Topswara.com -- Kristiolog Ustazah Irena Handono mengungkapkan bahwa pengubahan membaca Al-Qur'an dan lafaz suara Azan menggunakan bahasa Turki di zaman dulu adalah sebuah upaya pengaburan ajaran Islam.
"Tujuan sebenarnya adalah pengaburan ajaran Islam dengan diterjemahkan dialih bahasakan seperti itu Islam menjadi agama sebatas ritual, pemahaman politik Islam dihilangkan," ungkapnya di akun Instagram irenahandono, Jumat (25/4/2025).
Ia menceritakan, dahulu di Turki membaca Al-Qur'an dan Azan dalam Bahasa Arab itu dilarang setelah Khilafah Utsmaniah runtuh. Mustafa Kamal Attaturk melarang segala sesuatu yang berbau Arab. Membaca kitab suci Al-Qur'an dalam bahasa Arab dilarang. Pelajaran Bahasa Arab di sekolah pun dilarang. Sampai adzan diganti Bahasa Turki.
"Apa tujuannya? Menurut Mustafa Kamal Attaturk menerjemahkan Al-Qur'an dalam bahasa Turki tujuannya untuk memudahkan rakyat Turki untuk memahami Al-Quran, tetapi ternyata ada tujuan lain," urainya.
Akibatnya, kata dia, umat Islam kehilangan pemahaman literatur asli (Al-Qur'an).
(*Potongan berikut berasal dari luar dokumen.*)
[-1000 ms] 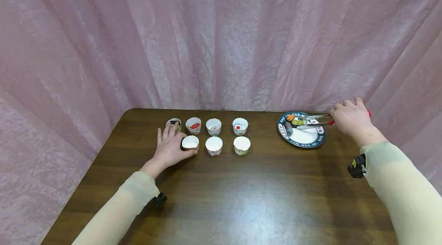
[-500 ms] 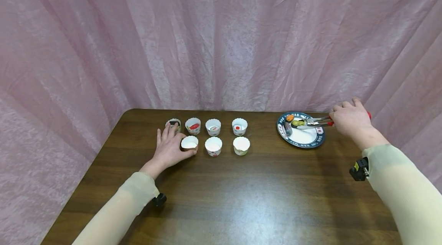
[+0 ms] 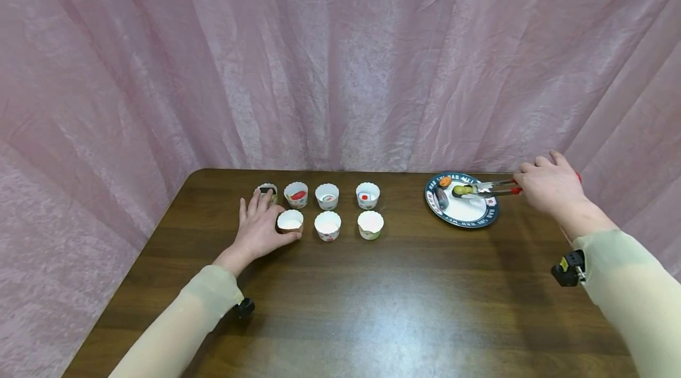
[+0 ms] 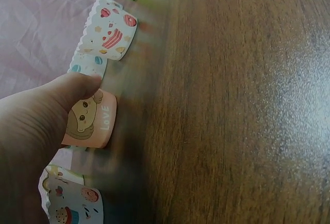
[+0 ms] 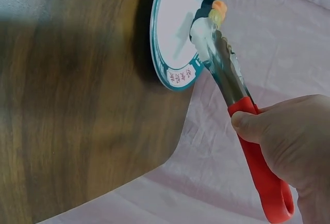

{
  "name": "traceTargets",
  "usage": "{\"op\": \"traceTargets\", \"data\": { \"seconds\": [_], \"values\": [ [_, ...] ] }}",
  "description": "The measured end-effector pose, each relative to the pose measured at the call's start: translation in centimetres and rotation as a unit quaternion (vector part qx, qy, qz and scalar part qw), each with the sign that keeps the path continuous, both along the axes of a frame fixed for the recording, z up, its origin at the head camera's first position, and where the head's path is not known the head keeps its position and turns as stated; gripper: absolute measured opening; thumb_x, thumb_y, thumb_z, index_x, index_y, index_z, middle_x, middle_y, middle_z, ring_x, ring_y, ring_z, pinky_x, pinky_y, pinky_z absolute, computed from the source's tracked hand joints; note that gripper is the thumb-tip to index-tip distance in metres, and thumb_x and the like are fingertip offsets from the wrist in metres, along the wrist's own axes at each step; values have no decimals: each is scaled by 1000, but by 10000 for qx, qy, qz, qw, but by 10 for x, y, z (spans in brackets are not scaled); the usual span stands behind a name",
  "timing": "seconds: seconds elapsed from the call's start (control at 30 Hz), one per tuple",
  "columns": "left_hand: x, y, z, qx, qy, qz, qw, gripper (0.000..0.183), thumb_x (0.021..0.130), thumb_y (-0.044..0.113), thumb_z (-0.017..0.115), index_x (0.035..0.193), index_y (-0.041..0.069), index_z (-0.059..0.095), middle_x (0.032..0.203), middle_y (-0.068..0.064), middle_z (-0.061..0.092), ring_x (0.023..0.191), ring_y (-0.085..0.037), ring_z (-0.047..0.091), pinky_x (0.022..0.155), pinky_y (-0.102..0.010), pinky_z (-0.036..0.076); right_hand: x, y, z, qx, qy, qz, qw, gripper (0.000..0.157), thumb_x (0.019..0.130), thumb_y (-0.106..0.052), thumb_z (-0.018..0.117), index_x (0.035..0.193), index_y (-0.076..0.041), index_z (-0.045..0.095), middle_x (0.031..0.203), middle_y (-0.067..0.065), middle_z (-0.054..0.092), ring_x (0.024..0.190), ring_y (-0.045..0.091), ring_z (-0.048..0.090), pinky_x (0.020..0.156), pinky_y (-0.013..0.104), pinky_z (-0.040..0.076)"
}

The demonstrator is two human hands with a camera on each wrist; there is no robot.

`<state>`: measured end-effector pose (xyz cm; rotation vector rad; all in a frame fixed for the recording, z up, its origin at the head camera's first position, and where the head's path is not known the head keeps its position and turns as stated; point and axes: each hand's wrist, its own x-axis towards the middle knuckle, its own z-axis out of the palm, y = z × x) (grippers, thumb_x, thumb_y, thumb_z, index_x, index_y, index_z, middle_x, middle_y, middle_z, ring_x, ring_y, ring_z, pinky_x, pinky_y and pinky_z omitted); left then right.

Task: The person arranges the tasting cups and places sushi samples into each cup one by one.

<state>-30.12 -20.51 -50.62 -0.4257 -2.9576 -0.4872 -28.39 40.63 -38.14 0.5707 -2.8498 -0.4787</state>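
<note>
My left hand (image 3: 260,232) holds a small paper baking cup (image 3: 290,220) between thumb and forefinger, its other fingers spread by the back-left cup (image 3: 268,192). The left wrist view shows "LOVE" on the held cup's peach side (image 4: 106,121). In my right hand (image 3: 550,186) are metal tongs (image 3: 492,187) with red handles (image 5: 255,165). Their tips are around a yellow-green piece (image 3: 461,190) at the plate (image 3: 469,212); whether it is lifted, I cannot tell. A grey piece (image 3: 441,198) and an orange piece (image 3: 445,181) lie on the plate's left side.
More paper cups stand in two rows, among them one with a red piece (image 3: 297,195) and one with a red-and-white piece (image 3: 367,196). A pink curtain (image 3: 340,70) hangs behind the wooden table (image 3: 404,307).
My right hand and the tongs have shifted right. The tongs' arms have come closer together, and the yellow-green piece has moved slightly right, away from the grey piece. My left hand stays on its cup.
</note>
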Motion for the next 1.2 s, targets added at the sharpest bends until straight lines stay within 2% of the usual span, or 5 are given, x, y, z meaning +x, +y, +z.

Maka saat itupun umat Islam sudah mulai kehilangan jati diri, dan pengaburan ini tetap berlangsung sampai sekarang.
Penghapusan Kekhalifahan Utsmani
Sebagaimana dikutip Topswara.com dari Lostislamichistory.com bahwa ada awal berdirinya Republik Turki, pemerintahan sekuler ini tidak berani secara radikal menghapuskan sistem perundangan Islam di dalam negara ini bahkan khalifah pun masih memiliki otoritas di Istanbul.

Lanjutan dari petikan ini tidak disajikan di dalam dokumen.